Chen, Qiangjun; Yin, Changlong; Li, Yongwei; Yang, Zhe; Tian, Zongying published the artcile< Pharmacokinetic interaction between peimine and paeoniflorin in rats and its potential mechanism>, Product Details of C19H34O2, the main research area is peimine paeoniflorin hepatoprotectant CYP3A4 Pgp pharmacokinetic interaction; CYP3A4; Drug–drug interaction; P-gp; transport.

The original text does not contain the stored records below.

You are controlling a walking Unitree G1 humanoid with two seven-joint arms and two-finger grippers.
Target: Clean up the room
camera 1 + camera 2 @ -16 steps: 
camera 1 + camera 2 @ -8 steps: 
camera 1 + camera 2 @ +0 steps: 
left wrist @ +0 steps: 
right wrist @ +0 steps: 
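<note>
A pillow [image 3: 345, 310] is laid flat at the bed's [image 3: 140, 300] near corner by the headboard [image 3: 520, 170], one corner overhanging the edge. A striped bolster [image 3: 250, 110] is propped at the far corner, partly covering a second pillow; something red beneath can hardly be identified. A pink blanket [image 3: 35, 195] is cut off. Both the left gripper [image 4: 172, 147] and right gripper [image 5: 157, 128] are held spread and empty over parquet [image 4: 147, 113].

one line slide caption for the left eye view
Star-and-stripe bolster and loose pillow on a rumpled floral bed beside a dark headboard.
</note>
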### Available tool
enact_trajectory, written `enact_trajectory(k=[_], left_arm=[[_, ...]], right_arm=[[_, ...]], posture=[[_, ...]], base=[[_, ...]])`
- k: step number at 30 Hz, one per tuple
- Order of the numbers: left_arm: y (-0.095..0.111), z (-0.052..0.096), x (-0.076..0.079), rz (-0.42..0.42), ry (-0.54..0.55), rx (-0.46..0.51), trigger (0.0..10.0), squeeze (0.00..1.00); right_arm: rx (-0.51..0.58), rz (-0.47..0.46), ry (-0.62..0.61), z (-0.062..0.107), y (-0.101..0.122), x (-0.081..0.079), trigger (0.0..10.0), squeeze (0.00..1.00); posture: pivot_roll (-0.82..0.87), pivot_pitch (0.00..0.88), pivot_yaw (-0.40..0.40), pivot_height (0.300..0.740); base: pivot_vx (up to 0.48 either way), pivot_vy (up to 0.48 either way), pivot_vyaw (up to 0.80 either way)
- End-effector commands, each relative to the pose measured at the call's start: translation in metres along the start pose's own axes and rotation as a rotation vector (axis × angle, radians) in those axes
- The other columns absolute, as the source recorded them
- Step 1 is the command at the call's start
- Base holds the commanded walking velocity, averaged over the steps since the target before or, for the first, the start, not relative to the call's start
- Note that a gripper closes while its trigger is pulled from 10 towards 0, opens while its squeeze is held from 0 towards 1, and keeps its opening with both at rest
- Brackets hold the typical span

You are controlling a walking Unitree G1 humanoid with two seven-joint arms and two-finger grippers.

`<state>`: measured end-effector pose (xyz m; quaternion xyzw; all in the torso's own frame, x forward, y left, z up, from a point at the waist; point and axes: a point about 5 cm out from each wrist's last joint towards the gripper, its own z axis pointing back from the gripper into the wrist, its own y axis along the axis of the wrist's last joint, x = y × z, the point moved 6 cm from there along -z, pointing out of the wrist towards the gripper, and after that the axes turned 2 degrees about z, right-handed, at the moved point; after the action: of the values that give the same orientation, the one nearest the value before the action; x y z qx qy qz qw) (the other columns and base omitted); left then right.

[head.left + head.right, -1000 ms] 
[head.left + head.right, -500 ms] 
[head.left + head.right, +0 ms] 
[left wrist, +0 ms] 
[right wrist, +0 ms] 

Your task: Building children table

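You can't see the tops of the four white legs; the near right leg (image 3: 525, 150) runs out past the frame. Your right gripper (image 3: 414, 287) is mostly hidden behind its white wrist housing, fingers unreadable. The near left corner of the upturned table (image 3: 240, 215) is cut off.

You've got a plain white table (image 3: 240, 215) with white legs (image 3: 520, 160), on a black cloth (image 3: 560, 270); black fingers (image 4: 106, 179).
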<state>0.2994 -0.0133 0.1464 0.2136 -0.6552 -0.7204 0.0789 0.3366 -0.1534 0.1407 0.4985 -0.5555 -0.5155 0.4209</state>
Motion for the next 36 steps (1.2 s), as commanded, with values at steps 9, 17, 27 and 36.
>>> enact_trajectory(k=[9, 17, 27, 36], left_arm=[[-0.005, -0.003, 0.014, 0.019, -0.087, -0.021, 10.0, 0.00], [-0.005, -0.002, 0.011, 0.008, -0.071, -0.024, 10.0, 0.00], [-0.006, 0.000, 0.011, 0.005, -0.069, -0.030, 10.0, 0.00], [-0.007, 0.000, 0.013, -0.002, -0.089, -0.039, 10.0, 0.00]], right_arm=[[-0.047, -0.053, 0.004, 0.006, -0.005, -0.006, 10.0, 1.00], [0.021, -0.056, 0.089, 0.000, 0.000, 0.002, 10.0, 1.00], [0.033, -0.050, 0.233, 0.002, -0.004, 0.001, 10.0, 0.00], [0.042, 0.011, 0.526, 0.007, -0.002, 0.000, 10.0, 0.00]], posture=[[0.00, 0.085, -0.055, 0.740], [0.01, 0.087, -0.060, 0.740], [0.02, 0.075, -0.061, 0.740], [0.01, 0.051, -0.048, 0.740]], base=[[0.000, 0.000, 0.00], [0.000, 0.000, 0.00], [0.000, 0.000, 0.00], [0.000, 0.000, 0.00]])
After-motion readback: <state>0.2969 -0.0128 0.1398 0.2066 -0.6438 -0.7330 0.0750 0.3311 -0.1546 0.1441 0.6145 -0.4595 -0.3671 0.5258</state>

Peimine and paeoniflorin can be combined for the treatment of cough in paediatrics. The interaction during the co-administration could dramatically affect the bioavailability of drugs. The interaction between peimine and paeoniflorin was investigated in this study. The pharmacokinetics of paeoniflorin (20 mg/kg) with or without the coadministration of peimine (5 mg/kg for 10 days before paeoniflorin) was orally investigated in Sprague-Dawley rats (n = 6). The group without the peimine was set as the control group. The metabolic stability of paeoniflorin was studied in rat liver with microsomes. The effect of peimine on the absorption of paeoniflorin was investigated with Caco-2 cell monolayers. The Cmax (244.98 ± 10.95 vs. 139.18 ± 15.14μg/L) and AUC(0-t) (3295.92 ± 263.02 vs. 139.18 ± 15.14 h·μg/L) of paeoniflorin was increased by peimine. The t1/2 was prolonged from 5.33 ± 1.65 to 14.21 ± 4.97 h and the clearance was decreased from 15.43 ± 1.75 to 4.12 ± 0.57 L/h/kg. Consistently, peimine increased the metabolic stability of paeoniflorin with rat liver microsomes with the increased t1/2 (56.78 ± 2.62 vs. 26.33 ± 3.15 min) and the decreased intrinsic clearance (24.42 ± 3.78 vs. 52.64 ± 4.47μL/min/mg protein). Moreover, the transportation of paeoniflorin was also inhibited by peimine as the efflux ratio decreased from 3.06 to 1.63. Peimine increased the systemic exposure of paeoniflorin through inhibiting the activity of CYP3A4 and P-gp. These results provide a reference for further in vivo studies in a broader population.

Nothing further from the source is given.